▶ [AIM OF THE EXERCISE]
From the following material, say how many lines have "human" in them; write only the number.

====== WORKING DATA

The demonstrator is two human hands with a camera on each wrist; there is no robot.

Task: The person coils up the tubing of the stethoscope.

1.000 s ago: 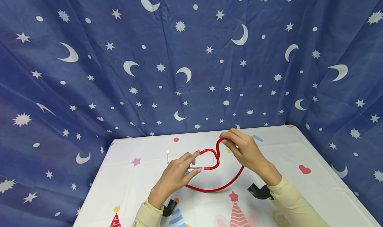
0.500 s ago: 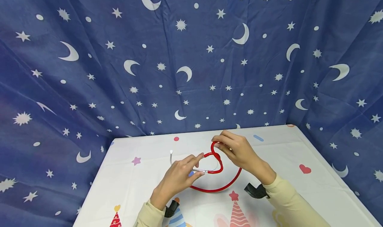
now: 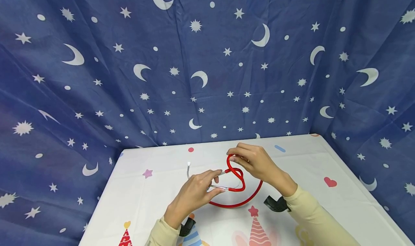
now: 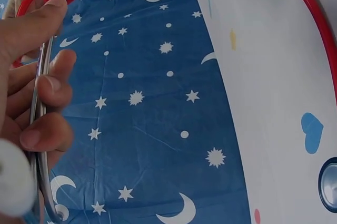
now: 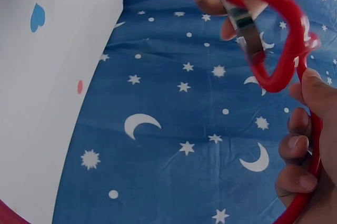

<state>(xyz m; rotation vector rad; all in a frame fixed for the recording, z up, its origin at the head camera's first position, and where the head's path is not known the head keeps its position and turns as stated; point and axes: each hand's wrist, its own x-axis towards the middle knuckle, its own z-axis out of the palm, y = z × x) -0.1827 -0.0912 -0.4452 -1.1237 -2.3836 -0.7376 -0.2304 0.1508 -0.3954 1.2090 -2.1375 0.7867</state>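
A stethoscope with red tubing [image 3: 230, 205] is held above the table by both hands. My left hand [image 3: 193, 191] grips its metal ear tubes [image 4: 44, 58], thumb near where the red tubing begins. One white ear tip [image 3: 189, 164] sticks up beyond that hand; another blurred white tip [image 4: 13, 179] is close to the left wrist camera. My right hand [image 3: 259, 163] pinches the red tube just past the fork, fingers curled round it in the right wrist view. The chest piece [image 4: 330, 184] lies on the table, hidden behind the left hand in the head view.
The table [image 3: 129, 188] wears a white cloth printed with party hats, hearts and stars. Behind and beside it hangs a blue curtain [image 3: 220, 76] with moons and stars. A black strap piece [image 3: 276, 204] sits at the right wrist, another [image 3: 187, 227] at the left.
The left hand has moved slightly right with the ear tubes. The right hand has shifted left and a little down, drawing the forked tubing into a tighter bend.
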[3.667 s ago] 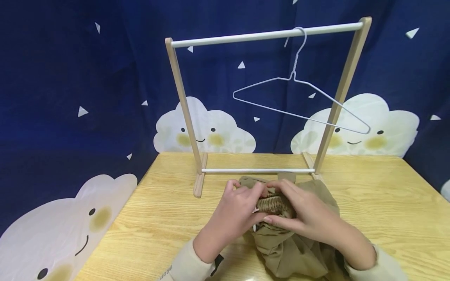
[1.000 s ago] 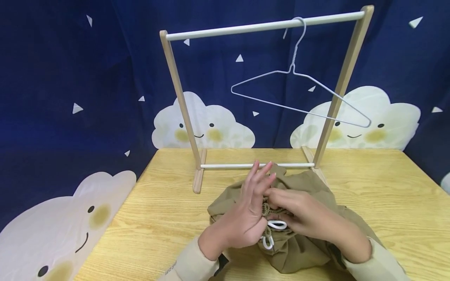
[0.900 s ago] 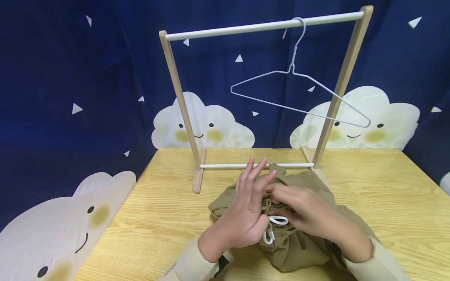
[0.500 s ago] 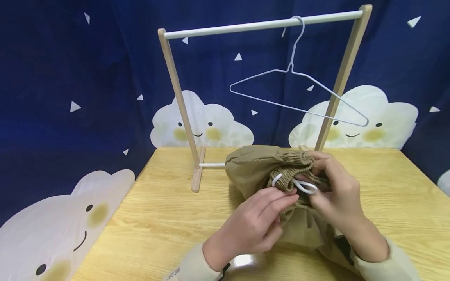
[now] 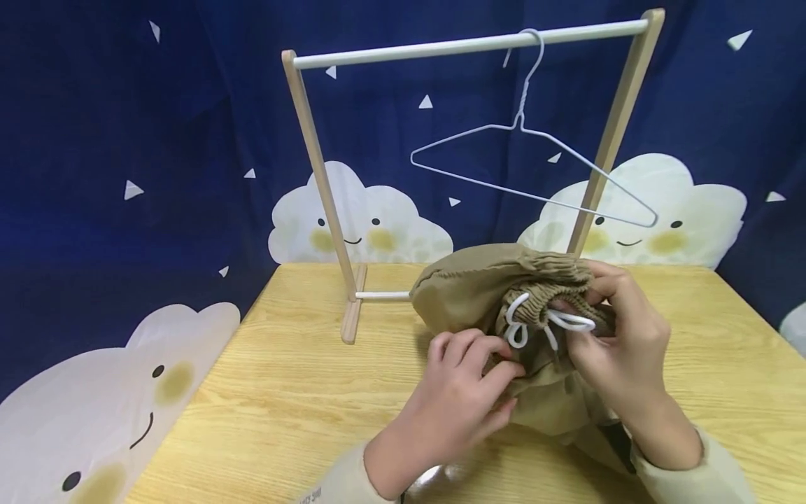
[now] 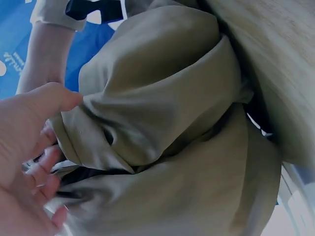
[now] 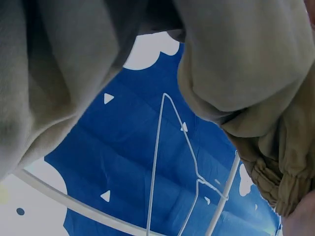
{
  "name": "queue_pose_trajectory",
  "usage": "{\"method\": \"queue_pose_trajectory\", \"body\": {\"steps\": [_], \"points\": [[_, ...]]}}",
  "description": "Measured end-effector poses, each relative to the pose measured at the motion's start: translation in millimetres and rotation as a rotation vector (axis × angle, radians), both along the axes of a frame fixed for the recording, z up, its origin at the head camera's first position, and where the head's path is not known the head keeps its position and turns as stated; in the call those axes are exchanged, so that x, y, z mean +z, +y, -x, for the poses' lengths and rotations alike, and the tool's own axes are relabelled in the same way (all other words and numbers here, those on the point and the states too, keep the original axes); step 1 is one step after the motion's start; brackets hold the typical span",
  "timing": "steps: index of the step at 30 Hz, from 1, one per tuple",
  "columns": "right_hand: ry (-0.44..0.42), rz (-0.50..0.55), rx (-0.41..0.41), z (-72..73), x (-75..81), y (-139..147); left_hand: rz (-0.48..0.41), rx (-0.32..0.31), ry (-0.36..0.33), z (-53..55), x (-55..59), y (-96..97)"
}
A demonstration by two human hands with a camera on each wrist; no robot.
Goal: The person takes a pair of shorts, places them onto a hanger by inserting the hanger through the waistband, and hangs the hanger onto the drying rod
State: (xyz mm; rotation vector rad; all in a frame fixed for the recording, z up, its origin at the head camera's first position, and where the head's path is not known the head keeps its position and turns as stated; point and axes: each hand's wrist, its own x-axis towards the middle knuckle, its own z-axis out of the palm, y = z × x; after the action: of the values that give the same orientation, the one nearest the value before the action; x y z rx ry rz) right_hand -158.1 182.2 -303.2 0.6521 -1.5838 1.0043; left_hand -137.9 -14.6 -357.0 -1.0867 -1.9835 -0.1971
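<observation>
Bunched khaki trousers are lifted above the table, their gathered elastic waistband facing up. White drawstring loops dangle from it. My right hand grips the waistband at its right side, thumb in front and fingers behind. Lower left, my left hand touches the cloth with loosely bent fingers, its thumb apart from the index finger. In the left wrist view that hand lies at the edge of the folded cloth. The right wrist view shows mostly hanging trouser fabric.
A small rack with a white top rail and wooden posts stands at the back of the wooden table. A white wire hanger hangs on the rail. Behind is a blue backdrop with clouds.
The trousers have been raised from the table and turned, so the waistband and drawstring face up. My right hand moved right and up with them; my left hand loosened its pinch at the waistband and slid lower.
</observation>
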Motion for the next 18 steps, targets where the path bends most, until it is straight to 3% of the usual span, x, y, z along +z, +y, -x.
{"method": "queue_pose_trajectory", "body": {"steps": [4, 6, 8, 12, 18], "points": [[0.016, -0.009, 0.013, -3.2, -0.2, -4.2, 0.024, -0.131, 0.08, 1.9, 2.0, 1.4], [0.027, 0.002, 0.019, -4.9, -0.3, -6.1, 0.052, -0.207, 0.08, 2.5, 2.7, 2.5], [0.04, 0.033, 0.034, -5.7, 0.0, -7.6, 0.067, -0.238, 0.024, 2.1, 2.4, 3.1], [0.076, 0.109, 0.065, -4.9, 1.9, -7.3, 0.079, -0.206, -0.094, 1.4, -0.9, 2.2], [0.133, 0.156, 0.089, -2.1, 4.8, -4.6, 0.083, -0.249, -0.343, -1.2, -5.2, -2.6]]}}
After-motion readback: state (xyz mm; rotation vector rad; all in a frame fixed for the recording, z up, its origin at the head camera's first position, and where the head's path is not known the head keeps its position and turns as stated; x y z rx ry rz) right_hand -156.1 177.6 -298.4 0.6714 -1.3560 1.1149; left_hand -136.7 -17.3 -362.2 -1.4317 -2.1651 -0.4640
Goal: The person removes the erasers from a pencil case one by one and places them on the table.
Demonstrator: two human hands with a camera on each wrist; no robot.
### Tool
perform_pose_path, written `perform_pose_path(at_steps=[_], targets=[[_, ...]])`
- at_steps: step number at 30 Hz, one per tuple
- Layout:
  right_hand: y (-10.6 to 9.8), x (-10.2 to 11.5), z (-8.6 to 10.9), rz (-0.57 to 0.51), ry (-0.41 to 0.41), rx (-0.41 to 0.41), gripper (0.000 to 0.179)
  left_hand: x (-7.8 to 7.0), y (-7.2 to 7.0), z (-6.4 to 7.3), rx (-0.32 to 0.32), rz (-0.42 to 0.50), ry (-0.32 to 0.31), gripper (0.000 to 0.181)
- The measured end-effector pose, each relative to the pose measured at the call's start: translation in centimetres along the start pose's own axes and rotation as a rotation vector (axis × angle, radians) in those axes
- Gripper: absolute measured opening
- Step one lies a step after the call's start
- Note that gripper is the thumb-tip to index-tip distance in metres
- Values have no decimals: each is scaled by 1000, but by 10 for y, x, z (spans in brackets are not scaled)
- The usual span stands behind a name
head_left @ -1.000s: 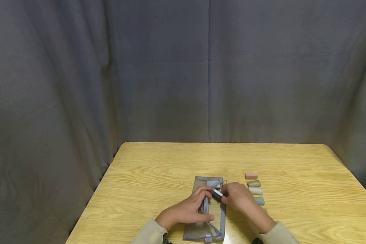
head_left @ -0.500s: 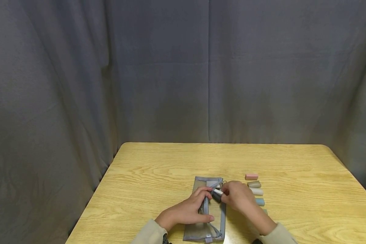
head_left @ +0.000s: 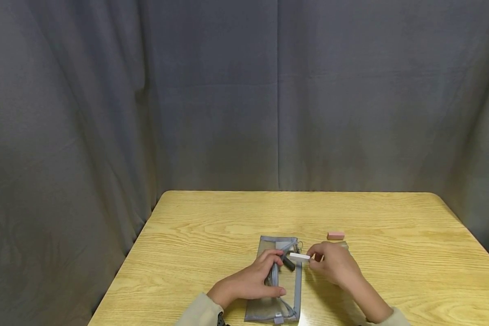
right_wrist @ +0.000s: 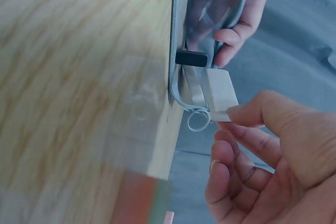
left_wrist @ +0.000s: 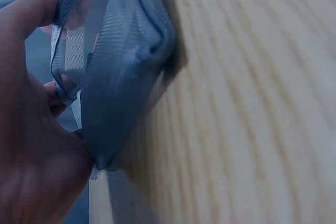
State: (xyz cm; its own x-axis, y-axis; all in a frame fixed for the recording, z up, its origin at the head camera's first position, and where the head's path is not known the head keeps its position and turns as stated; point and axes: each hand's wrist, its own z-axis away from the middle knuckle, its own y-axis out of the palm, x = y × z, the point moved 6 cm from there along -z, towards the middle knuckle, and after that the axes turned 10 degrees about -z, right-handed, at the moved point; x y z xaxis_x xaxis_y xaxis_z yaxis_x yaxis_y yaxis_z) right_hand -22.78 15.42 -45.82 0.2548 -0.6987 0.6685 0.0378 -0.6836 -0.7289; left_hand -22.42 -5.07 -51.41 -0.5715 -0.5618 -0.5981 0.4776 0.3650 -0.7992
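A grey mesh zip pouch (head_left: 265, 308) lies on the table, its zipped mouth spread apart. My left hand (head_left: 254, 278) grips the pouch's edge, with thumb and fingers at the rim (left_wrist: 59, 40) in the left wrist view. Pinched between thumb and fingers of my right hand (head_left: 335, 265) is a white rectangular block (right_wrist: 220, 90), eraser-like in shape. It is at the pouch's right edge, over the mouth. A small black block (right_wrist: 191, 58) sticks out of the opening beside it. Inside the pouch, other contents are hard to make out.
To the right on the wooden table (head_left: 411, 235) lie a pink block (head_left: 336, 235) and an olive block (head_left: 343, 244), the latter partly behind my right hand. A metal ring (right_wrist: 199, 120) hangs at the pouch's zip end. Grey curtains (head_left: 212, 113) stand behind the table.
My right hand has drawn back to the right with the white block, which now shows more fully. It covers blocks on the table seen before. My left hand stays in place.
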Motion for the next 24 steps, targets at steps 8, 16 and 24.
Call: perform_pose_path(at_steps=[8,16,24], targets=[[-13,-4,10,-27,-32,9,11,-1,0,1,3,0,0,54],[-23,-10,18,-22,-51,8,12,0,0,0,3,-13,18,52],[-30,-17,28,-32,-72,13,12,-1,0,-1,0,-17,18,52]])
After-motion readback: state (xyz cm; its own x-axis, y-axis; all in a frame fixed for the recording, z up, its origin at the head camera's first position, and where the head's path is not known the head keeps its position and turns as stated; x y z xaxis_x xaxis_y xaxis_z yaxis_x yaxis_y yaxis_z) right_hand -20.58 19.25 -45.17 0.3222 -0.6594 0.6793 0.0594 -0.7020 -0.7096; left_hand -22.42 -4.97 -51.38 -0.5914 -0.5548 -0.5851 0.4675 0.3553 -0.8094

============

▶ [EXERCISE SOLUTION]
3